They Also Serve Who…

The daughter in her forties and her 70-year old mother worked in the house as domestic help – the daughter cooked while the mother washed and swept the front-yard. At work, they rarely talked to each other. From their demeanor, one would never suspect they were mother and daughter living under one roof.

The daughter had grown up in her uncle’s house in Chennai while the mother had brought up her sister in the village.

It’s a sad story how her father abandoned her mother with two children while they were going some place by bus. Yes, he just disappeared at a bus stop leaving the illiterate woman in the middle of nowhere without a penny in her purse. Somehow she struggled to reach a relative’s house and find her way back with the children in tow.  The man was rumored to have moved in with another woman in the same neighborhood. With no further contact all his life, the mother went for his last rites on his demise!

As for her, she found her man cheating on her and pestering her for favors at other times. Disgusted she walked out of her marriage with her child, never to look back again.

In certain sections of the society it is not uncommon to find these stories oft-repeated where the man goes off with impunity to live with another woman. No questions asked. And the woman struggles with her life working as a domestic help or as a small-time vendor selling flowers, vegetables, etc.

For some years now the mother is living with her daughter in Chennai, visiting off and on her other daughter happily married and living in Pondicherry – the one silver-lining in the story.  

How are the two getting on? The daughter like a stern-faced head-mistress and the mother like a beyond-caring errant child. According to the mother, they have their spats, mostly scripted and acted out by the daughter. She could not put her finger on what upset the daughter. She just shrugged her shoulders: ’What to do? She’s like that… I let it pass.’

After that long prelude, now to the plot, thin but deep:

One day the daughter looked a little distracted. Reason: The mother had decided to go to Pondicherry for a month to be with her other daughter.

While talking about it, she said: ‘I can’t stay without Thaayi (her mother).’ Came as a surprise. But she repeated herself twice.

When this was carried later to Thaayi while she was sweeping the dead neem leaves off the yard, her response:

‘Don’t kid with me.’

‘No. I’m not.’

She went back to her job. After a few minutes, she came back:

‘She said that? Did she say it in jest or…’

‘No, she was right earnest saying she can’t live without you in the house.’

She too appeared surprised. Surely gladdened her heart though she didn’t exactly go into a dance. May be it’ll get at least her thru the next few spats to come?
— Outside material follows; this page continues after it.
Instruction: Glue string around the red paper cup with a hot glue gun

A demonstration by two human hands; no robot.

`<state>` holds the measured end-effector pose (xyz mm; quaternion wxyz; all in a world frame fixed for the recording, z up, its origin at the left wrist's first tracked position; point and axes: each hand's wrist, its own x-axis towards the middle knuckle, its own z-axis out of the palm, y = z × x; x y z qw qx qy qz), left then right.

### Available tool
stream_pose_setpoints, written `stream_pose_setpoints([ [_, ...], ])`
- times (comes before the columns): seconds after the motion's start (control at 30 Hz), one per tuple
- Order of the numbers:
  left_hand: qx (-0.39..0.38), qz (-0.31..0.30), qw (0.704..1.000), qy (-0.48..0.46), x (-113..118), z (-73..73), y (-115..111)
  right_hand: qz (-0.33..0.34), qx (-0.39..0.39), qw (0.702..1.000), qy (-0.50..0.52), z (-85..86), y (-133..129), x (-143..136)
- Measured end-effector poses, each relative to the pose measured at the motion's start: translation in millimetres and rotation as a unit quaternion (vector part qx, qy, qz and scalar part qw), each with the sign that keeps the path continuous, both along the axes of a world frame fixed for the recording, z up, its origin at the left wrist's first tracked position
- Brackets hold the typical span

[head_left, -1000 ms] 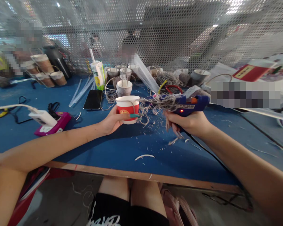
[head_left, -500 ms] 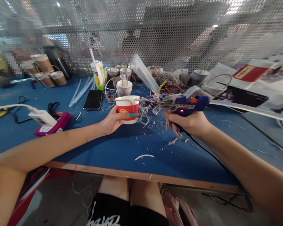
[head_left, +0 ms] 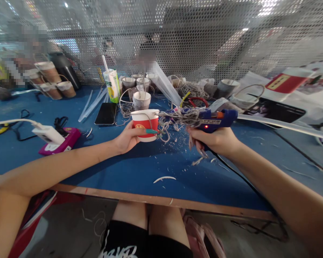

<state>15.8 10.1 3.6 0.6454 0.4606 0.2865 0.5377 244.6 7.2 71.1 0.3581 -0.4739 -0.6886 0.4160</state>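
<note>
My left hand [head_left: 127,138] is closed around a red and white paper cup [head_left: 145,120], held upright above the blue table. My right hand [head_left: 212,138] grips a blue glue gun [head_left: 222,118] by its handle. A small red light glows on the gun, and grey fibres are tangled over its front. The gun's front end points left and lies at the cup's right rim; whether it touches cannot be told. Thin cord [head_left: 164,133] loops at the cup's right side. A long clear glue stick [head_left: 271,122] extends from the gun's rear.
Behind the cup stand several cord-wrapped cups [head_left: 141,100], a drink carton [head_left: 112,86] and a black phone [head_left: 106,114]. A purple power strip [head_left: 75,135] lies left. White scraps [head_left: 164,178] litter the blue table [head_left: 110,179]. Perforated metal mesh [head_left: 193,39] rises behind.
Both hands hold nearly the same positions. The glue gun has shifted very slightly to the left.
</note>
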Motion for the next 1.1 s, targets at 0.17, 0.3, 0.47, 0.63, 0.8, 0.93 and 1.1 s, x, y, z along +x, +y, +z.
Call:
stream_pose_setpoints([
  [0.17,-0.008,0.006,1.0,-0.004,0.1,1.1,-1.1,0.001,0.0,1.0,0.001,0.8,0.0,-0.6],
  [0.3,-0.011,0.001,1.0,-0.011,0.4,2.5,-1.7,-0.016,-0.003,1.0,-0.003,0.0,0.6,-0.5],
  [0.47,-0.018,0.006,1.0,-0.024,1.0,3.5,-1.9,-0.022,-0.011,1.0,-0.001,1.0,-0.5,-0.9],
  [0.63,-0.014,0.006,1.0,-0.02,1.0,4.7,-2.4,-0.043,-0.026,0.999,0.01,5.9,-2.7,-3.8],
  [0.8,-0.017,0.013,1.0,-0.022,1.8,7.3,-3.7,-0.044,-0.022,0.998,0.026,6.0,-1.3,-3.2],
  [0.93,-0.024,0.017,0.999,-0.028,2.2,7.8,-4.3,-0.028,-0.012,0.999,0.036,3.2,1.0,-1.7],
  [1.1,-0.017,0.009,0.999,-0.027,1.6,6.3,-4.1,-0.022,-0.004,0.999,0.028,-0.4,3.4,-0.9],
])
Besides the obvious moral of the story: ‘When you care about someone, say it loud and often to the person.’…there’s more to the story (with apologies to Milton John), I thought:

‘They also serve…

who carry a good word spoken,

a warm feeling expressed…

to its rightful addressee,

who wasn’t around then.’

A great opportunity, often overlooked, to bring people closer happily at no cost and with little effort!